> **Directions**
Work out how many lines in the material below hold the word "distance". Write only the number.

> **Data to process**
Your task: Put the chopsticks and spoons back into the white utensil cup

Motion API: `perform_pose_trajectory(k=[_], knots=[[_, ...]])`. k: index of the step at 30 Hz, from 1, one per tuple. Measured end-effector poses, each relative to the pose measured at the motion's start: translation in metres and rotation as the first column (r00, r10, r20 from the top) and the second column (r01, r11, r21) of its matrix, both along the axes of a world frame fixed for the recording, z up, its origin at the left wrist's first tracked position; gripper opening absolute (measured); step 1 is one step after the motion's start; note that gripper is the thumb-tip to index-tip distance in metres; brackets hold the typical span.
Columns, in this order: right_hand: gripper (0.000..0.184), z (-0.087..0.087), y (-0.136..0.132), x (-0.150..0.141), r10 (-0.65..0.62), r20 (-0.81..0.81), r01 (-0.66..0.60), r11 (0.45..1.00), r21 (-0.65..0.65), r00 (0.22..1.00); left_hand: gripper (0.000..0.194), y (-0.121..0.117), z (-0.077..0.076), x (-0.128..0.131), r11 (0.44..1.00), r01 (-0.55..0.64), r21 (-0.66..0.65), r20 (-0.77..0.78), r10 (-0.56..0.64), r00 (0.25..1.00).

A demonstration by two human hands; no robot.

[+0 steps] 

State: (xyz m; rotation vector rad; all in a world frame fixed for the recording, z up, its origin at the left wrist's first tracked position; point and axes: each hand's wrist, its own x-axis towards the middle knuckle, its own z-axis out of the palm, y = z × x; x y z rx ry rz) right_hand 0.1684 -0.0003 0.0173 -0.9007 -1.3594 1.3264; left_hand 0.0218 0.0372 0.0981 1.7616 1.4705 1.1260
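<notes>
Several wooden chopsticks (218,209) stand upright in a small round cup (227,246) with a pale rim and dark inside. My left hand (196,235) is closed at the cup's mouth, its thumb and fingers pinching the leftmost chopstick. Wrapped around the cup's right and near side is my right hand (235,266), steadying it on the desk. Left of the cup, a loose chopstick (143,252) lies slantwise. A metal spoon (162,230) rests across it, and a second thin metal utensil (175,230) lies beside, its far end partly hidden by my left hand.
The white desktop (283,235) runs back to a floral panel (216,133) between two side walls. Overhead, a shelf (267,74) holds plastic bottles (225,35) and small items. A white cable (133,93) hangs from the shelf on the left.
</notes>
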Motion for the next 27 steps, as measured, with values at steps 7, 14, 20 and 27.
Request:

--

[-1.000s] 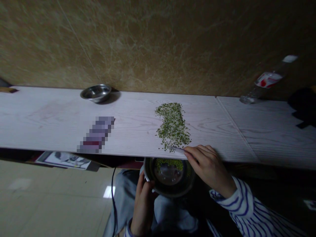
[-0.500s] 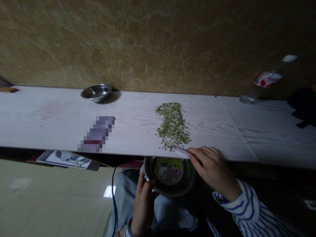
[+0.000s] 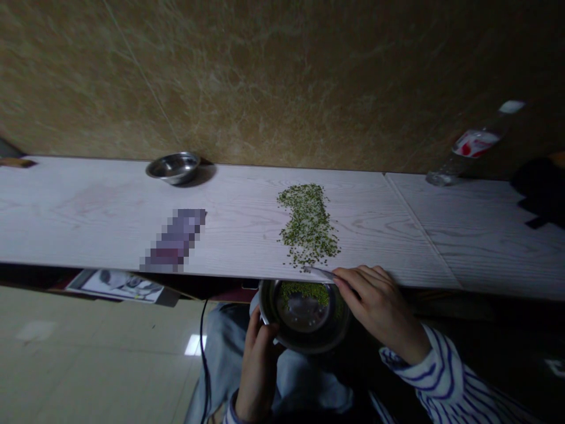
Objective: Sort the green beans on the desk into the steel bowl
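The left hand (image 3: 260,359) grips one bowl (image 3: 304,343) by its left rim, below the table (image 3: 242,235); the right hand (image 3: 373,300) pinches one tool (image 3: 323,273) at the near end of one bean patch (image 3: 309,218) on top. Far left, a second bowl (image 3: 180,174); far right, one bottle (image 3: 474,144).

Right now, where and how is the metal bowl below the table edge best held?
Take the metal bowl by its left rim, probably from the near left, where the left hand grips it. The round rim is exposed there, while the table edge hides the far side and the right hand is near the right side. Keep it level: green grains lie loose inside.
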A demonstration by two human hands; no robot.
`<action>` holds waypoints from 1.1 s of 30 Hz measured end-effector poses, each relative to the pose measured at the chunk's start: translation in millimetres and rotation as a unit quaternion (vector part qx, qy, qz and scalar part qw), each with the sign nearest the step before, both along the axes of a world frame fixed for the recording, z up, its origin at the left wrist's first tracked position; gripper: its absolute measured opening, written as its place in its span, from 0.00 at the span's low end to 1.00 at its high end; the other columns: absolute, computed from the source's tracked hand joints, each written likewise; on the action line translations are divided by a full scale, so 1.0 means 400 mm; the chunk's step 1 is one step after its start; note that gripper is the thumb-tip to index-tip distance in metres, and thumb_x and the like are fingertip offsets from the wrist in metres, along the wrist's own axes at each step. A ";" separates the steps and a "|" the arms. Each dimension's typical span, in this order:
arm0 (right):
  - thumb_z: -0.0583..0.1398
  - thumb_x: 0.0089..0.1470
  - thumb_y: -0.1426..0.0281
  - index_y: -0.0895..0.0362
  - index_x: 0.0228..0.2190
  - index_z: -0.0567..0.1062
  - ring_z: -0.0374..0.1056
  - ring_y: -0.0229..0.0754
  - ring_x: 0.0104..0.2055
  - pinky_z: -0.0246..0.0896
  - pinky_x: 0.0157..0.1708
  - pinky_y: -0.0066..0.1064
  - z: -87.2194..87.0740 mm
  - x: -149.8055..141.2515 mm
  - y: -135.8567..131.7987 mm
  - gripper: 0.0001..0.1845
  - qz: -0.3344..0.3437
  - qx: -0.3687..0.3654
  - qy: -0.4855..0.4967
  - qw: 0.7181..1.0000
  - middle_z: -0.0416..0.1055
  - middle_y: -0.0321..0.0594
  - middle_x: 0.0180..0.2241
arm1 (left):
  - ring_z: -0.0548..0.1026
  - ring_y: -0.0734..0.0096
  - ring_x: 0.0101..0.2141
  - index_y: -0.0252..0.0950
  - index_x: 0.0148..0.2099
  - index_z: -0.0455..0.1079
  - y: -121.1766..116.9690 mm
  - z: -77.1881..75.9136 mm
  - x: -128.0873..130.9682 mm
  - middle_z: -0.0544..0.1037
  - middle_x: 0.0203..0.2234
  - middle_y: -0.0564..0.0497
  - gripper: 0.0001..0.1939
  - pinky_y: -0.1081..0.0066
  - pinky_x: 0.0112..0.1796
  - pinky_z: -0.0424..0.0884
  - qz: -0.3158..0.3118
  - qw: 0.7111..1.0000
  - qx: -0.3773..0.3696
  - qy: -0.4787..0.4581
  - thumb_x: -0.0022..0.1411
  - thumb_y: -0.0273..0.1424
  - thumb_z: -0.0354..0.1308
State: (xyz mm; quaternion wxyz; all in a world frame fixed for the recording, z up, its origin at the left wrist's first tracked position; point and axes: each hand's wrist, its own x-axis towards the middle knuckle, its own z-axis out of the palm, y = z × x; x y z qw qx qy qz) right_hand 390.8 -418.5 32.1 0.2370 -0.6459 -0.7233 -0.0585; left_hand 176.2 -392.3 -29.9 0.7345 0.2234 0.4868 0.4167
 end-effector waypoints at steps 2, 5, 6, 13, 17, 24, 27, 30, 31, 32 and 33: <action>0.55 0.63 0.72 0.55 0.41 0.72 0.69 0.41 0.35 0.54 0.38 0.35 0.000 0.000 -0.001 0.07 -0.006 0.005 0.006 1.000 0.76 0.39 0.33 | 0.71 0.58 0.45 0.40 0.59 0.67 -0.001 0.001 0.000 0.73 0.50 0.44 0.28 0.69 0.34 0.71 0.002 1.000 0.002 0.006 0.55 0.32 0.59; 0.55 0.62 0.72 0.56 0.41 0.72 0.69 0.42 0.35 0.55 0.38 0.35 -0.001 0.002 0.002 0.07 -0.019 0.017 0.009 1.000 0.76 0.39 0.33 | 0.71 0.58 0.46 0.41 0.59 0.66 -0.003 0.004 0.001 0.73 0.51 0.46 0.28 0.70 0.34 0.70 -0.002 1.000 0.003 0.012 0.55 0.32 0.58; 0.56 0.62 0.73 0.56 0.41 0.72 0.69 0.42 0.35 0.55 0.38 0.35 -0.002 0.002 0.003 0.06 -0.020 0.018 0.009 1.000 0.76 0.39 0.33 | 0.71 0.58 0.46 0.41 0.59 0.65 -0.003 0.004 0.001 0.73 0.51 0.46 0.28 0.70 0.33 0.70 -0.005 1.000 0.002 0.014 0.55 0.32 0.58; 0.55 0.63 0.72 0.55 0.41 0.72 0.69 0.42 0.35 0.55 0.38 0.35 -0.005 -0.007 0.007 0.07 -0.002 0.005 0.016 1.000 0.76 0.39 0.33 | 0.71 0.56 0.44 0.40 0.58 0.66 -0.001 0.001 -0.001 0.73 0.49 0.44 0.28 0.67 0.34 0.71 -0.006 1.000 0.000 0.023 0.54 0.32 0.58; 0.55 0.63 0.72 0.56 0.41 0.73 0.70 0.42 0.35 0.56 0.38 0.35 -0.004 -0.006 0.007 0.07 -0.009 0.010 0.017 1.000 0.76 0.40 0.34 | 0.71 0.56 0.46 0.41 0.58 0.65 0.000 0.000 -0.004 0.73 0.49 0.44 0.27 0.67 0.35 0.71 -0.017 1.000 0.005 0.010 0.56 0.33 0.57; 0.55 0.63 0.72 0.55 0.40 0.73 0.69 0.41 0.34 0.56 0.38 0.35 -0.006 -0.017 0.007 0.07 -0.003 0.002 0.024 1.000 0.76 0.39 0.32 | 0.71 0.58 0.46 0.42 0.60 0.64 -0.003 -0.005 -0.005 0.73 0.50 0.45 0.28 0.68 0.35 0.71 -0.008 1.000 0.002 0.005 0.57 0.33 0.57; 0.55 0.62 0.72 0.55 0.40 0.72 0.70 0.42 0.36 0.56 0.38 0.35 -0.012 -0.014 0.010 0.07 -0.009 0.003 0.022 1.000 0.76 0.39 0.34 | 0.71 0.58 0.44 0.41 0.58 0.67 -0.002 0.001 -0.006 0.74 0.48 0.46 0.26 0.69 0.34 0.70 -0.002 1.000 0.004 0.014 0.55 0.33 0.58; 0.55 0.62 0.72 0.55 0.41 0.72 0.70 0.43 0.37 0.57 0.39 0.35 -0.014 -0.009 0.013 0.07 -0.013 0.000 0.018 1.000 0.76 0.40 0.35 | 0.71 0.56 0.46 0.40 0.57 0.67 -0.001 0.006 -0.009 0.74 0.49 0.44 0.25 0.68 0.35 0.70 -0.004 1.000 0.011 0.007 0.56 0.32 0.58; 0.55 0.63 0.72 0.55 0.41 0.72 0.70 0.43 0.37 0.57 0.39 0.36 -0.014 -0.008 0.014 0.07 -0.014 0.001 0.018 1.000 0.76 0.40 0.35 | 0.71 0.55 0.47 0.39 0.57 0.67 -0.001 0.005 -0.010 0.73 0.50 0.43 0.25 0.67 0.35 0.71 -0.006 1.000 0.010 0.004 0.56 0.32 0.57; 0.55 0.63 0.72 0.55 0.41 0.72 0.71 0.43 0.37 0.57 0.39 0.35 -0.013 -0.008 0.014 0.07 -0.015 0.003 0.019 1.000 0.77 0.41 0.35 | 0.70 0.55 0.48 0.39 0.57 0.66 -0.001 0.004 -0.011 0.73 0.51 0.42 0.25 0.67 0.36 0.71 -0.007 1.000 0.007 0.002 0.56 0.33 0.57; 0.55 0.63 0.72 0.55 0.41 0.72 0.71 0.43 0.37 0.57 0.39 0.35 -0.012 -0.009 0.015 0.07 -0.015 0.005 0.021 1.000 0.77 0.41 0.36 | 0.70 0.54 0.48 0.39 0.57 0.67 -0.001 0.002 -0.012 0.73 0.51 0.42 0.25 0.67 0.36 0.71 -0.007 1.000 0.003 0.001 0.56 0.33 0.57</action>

> **Problem solution**
2